05.3218 · Postulat · 2005-03-18
Département de l'intérieur
Liquidé
Wortlaut
Pour garantir la cohérence, la qualité de l'application de la loi fédérale sur l'assurance-maladie (LAMal) et le bon déroulement des processus de décision en matière de politique sanitaire, le Conseil fédéral est prié d'instituer, par exemple au sein de l'Office fédéral de la santé publique, un centrale d'information LAMal à même de renseigner et d'accompagner en permanence les différents acteurs de la santé concernés par une loi qui implique de maîtriser désormais des connaissances interdisciplinaires et interinstitutionnelles de plus en plus complexes.
Begründung
L'application de la LAMal ne cesse de croître en complexité et, par conséquent, tend à devenir très problématique pour les acteurs concernés, qu'il s'agisse des fournisseurs de prestations ou des cantons, par exemple. Ainsi, de plus en plus fréquemment, des cantons de petite taille, voire même de taille moyenne, mais aussi des hôpitaux, des associations de soins, etc., voient leurs services confrontés à de grandes difficultés pour maîtriser simultanément les questions économiques, juridiques, éthiques, médicales, technologiques, administratives ou politiques (pensons au suivi du processus de décision) en relation avec une problématique importante et sensible. Le besoin d'un organe de référence est donc régulièrement exprimé par les acteurs du système sanitaire.

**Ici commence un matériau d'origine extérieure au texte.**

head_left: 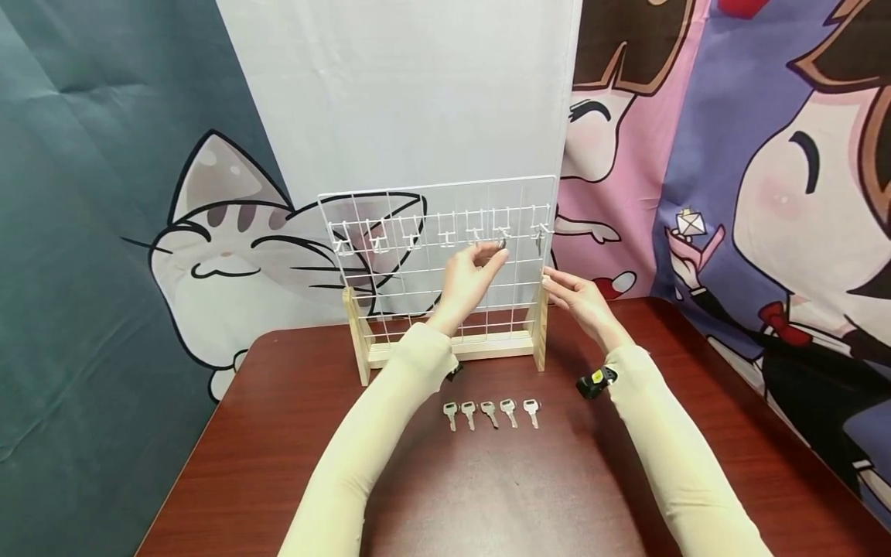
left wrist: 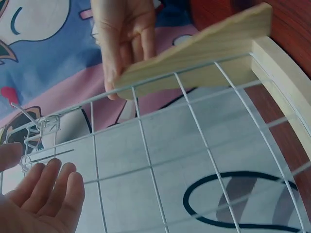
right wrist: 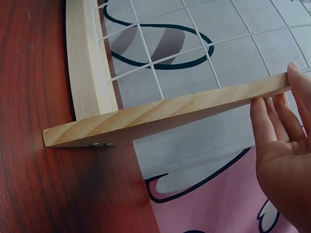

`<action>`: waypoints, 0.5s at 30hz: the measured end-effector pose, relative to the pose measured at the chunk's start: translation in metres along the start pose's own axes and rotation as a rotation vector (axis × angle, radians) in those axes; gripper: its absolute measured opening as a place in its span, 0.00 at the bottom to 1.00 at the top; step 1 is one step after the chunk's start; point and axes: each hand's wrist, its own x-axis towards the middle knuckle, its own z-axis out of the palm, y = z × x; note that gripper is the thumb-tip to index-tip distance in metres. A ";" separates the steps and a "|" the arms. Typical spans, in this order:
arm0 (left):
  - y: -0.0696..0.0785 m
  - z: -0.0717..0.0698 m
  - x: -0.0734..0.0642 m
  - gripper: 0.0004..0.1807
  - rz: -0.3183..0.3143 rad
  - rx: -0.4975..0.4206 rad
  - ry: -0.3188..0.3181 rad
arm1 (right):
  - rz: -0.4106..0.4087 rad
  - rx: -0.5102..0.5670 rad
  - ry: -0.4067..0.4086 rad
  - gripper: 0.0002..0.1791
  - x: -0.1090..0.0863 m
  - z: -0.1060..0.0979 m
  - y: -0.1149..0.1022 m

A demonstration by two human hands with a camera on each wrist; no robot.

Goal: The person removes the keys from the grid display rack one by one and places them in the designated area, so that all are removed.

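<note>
My left hand (head_left: 468,280) is raised to the front of a white wire grid rack (head_left: 436,281), thumb and fingers pinching a small metal key (head_left: 503,243) right at a hook near the right end. Most of that key is hidden by the fingers. Another key (head_left: 538,243) hangs from the rightmost hook. With thumb and fingertips, my right hand (right wrist: 284,145) grips the upper end of the rack's right wooden support (right wrist: 165,108). In the left wrist view, the fingers of my left hand (left wrist: 46,199) curl just below the white hooks (left wrist: 46,127).
Several keys (head_left: 489,414) lie in a row on the reddish-brown table (head_left: 278,464) in front of the rack. More white hooks (head_left: 378,244) line the upper grid to the left. A cloth backdrop with cartoon figures (head_left: 230,255) stands close behind.
</note>
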 end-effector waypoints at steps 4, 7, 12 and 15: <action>0.000 0.003 0.004 0.13 -0.009 0.003 0.029 | 0.005 -0.016 0.006 0.34 0.000 0.000 0.003; -0.001 0.003 0.006 0.12 -0.016 -0.006 0.036 | 0.005 -0.016 0.007 0.34 0.000 0.001 0.004; -0.002 -0.001 0.006 0.12 -0.019 -0.055 0.056 | -0.001 -0.005 0.001 0.33 0.000 0.002 0.004; 0.000 -0.002 0.006 0.12 -0.004 -0.083 0.059 | -0.007 0.001 0.002 0.33 0.000 0.000 0.002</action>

Les réseaux plus ou moins (in)formels mis sur pied par les cantons en matière de mise en commun d'informations ou d'échanges de pratiques atteignent rapidement leurs limites. Les secrétariats des conférences régionales ou nationales peinent à garantir une vision d'ensemble optimale et à jour, tant les thèmes sont variés et complexes. Le volume des informations disponibles devrait être accompagné par une approche qualitative et ciblée de celles-ci, qui réponde aux questions des praticiens. Les coordinations supposent des moyens, de plus en plus limités. Elles fonctionnent surtout lorsque plusieurs cantons ou autres acteurs (hôpitaux, médecins, etc.) sont contraints de résoudre un problème spécifique. En l'occurrence, l'appel à des mandataires externes est fréquent, mais pas toujours satisfaisant.

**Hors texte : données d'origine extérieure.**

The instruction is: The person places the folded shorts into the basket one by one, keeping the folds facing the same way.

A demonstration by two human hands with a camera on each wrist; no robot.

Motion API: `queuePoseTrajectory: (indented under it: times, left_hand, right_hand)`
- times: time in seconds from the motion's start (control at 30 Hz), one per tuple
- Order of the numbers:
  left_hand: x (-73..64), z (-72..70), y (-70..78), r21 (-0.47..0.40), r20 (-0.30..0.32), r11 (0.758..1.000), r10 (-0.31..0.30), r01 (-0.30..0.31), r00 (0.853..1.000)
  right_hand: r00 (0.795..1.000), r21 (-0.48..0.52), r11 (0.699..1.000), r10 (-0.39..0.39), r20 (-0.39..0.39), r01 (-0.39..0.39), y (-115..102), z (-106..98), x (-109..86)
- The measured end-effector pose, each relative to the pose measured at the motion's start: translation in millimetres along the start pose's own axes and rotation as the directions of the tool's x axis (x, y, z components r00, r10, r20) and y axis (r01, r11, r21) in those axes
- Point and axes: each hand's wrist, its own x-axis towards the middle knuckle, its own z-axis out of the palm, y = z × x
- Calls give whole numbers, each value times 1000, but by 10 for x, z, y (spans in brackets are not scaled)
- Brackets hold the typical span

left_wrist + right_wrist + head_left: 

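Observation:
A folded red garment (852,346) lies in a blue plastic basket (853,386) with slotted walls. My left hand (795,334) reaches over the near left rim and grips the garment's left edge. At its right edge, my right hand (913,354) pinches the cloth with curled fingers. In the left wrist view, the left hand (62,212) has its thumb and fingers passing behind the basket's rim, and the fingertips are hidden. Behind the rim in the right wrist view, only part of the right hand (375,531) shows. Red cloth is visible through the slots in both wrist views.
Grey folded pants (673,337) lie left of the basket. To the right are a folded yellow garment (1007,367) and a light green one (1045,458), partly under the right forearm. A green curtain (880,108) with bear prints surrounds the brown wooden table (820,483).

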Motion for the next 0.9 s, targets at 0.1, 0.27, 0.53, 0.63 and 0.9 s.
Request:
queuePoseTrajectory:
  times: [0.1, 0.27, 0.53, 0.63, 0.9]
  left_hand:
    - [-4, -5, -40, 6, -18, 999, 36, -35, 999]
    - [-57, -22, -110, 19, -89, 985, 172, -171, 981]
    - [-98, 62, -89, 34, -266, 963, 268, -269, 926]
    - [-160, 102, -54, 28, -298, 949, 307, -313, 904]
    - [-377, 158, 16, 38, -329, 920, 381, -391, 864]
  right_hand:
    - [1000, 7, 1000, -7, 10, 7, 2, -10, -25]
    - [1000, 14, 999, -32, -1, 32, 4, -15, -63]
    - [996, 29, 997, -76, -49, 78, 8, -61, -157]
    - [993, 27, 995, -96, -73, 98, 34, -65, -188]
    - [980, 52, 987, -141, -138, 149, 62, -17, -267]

Le fédéralisme, la subsidiarité et la co-existence d'acteurs publics et privés dans la mise en oeuvre de la politique sanitaire suisse imposent à la Confédération d'assumer une tâche de soutien dans le cadre d'une application rigoureuse et cohérente de la LAMal. Pour ce faire, il importe qu'un organisme public spécifique puisse faire office de référence.
Antrag des Bundesrates
Le Conseil fédéral propose de rejeter le postulat.
Stellungnahme des Bundesrates
Comme l'auteur du postulat, le Conseil fédéral estime que l'application de la loi fédérale sur l'assurance-maladie pose des exigences élevées à tous les acteurs concernés. L'administration fédérale est d'ailleurs disposée, à l'avenir aussi, à leur apporter l'aide nécessaire, ce que permettent tout à fait le cadre actuel et ses structures, telles que, notamment, les Conférences suisse et régionales des directeurs sanitaires, la plate-forme sur la politique nationale suisse de la santé ou les contacts réguliers avec les organisations faîtières des assureurs ou des fournisseurs de prestations, par exemple dans le cadre des différentes commissions dans le domaine de l'assurance-maladie ou d'autres rencontres institutionnalisées. En outre, on part du principe que les questions soulevées par l'application peuvent toujours être discutées rapidement et de manière flexible en dehors de structures rigides, l'Office fédéral de la santé publique se tenant - comme il l'a fait jusqu'ici - en tout temps à disposition pour ce faire. À cet égard, il y a lieu de rappeler que le transfert de l'assurance-maladie et accidents de l'Office fédéral des assurances sociales à l'Office fédéral de la santé publique a été précisément entrepris dans le but de permettre une approche coordonnée et centralisée des thèmes liés à la politique de santé, et ce dans l'intérêt notamment des partenaires concernés.
Le Conseil fédéral propose de rejeter le postulat.